A História é pedagógica do ponto de vista de desvendar que em situações atípicas ou de excepcionalidade há terreno fértil para a proliferação de tentações autoritárias por parte dos que se acham sabidos demais e que não possuem qualquer compromisso palpável com soluções de interesse público. Há muito dinheiro em jogo, que está sendo liberado às pressas, em históricas sessões remotas de Câmara e Senado, com rubrica para ampliação de leitos hospitalares, aquisição de equipamentos e remuneração de profissionais da Saúde que estão sendo aplaudidos em todo o mundo como os grandes heróis da tragédia contemporânea, diante do risco a que expõem suas vidas e as vidas de familiares, no esforço de guerra para salvar vítimas do inimigo invisível e insidioso. Num país carimbado pela tradição de desvio de recursos públicos, todo cuidado é pouco, toda a transparência é imperativa, para que não se facilite o desperdício ou a locupletação de dinheiro pelos espertinhos de sempre.
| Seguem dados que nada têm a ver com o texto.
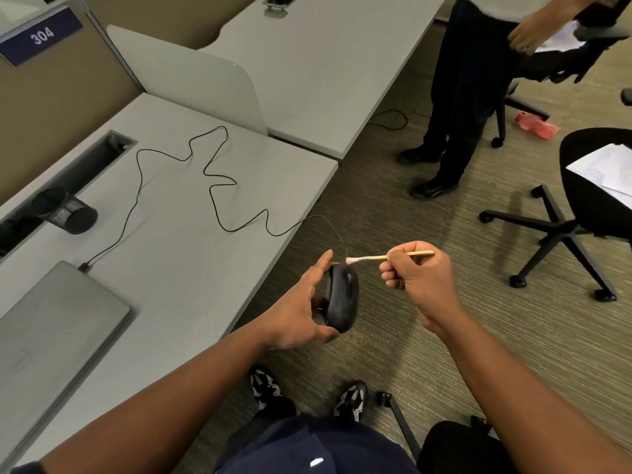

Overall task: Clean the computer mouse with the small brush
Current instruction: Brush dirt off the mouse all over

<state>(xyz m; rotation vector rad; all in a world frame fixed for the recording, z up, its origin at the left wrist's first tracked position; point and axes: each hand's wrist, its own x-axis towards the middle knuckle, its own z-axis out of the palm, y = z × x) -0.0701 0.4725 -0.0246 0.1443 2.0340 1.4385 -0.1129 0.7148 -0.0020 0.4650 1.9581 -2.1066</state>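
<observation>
Brushing is going on at the front end of the computer mouse [343,295], which is being held in the air beside the edge of the desk [191,206], not lying on it. The left hand [301,302] is gripping the mouse from the side, fingers and thumb curled around its body, with the top surface turned toward the right. The right hand [417,282] is pinching the wooden handle of the small brush [383,257] between thumb and fingers, and the pale bristle tip is touching the mouse near the place where the cable [219,186] is leaving it. The cable is trailing in loose curves over the desk to a closed laptop [51,333].

To do this step well, I think the strokes should be short and light, going away from the gaps around the buttons and wheel, so dust is not pushed inside. The left hand should be turning the mouse slowly, so each seam is facing the bristles. The cable should be staying slack, otherwise it may pull on the laptop.
</observation>
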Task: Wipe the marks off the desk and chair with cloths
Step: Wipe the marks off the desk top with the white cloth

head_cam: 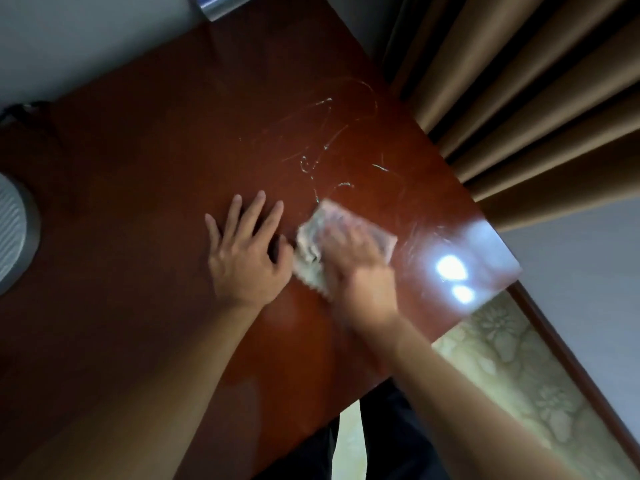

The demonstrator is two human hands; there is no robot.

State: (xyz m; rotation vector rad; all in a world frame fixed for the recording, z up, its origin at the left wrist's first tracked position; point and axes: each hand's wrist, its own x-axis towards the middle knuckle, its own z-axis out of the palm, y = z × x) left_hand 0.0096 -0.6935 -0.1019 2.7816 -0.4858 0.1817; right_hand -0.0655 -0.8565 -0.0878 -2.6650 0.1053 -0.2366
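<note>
The right hand [353,261], blurred, presses flat on a pale, crumpled cloth [318,244], a soft, light thing best held under the palm. The left hand [247,254] rests spread beside the cloth on the glossy reddish-brown wooden desk [138,168]. Whitish marks [325,147] lie just beyond the cloth.

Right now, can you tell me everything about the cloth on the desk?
The cloth is pale, whitish-grey and looks soft and crumpled. It lies flat on the glossy reddish-brown desk, just below the white marks. The right hand presses down on it, blurred as if moving. The left hand rests flat on the desk beside it, thumb close to its edge.
</note>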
A constatação de que a sociedade brasileira tornou-se mais consciente e vigilante quanto à aplicação de verbas públicas abre um sinal de esperança de que, pelo menos, não haja farra em cima da desgraça generalizada, que atinge, principalmente, as camadas marginalizadas, excluídas do pacto social e econômico vigente nas últimas décadas no Brasil. Entenda-se por sociedade não apenas os segmentos representativos de categorias distintas, mas os organismos de investigação e controle que foram sendo enraizados, a exemplo dos Ministérios Públicos de variadas jurisdições e de entidades policiais especializadas em ações de desbaratamento de irregularidades, de pronta coibição de abusos e em medidas de coerção indispensáveis ao uso correto do dinheiro público.

Em certa medida, a indefinição sobre a realização de eleições este ano por causa da pandemia está inibindo orquestrações ou tentativas de aproveitamento da crise sanitária para o enriquecimento ilícito, o assalto ao erário, o culto aos caixas dois alimentados pelos esquemas de corrupção ativa e passiva, nos limites do que se conhece de escândalos que estão muito nítidos na consciência política brasileira. A Paraíba, mesmo, na Era Ricardo Coutinho, pagou um altíssimo preço pelo desmantelamento da estrutura de Saúde Pública para fins de enriquecimento pessoal. Não tivesse havido a hecatombe legada pelo socialismo tupiniquim dos “girassóis” paraibanos a estrutura de enfrentamento ao coronavírus estaria infinitamente mais ágil e mais eficiente. Faz-se, na realidade atual, o que é possível fazer dentro das condições de temperatura e pressão.

Quando a pandemia passar, muitas lições estarão aplicadas ao cotidiano das pessoas submetidas a medidas de isolamento social e segregadas nas relações afetivas como reflexo da estratégia de não espalhar o contágio, de não fazer vítimas entre figuras que nos são muito caras. Para os políticos, sobretudo para os espertinhos ou os sabidinhos demais, a grave crise que está sendo vivida impõe uma guinada radical nas posturas e nos discursos. A pandemia deixará patente que cada centavo que não é roubado dos cofres públicos tem o condão de salvar vidas preciosas. E, no tempo oportuno, iremos contar o número dos agentes políticos sobreviventes da tempestade que também destrói carreiras com velocidade inacreditável.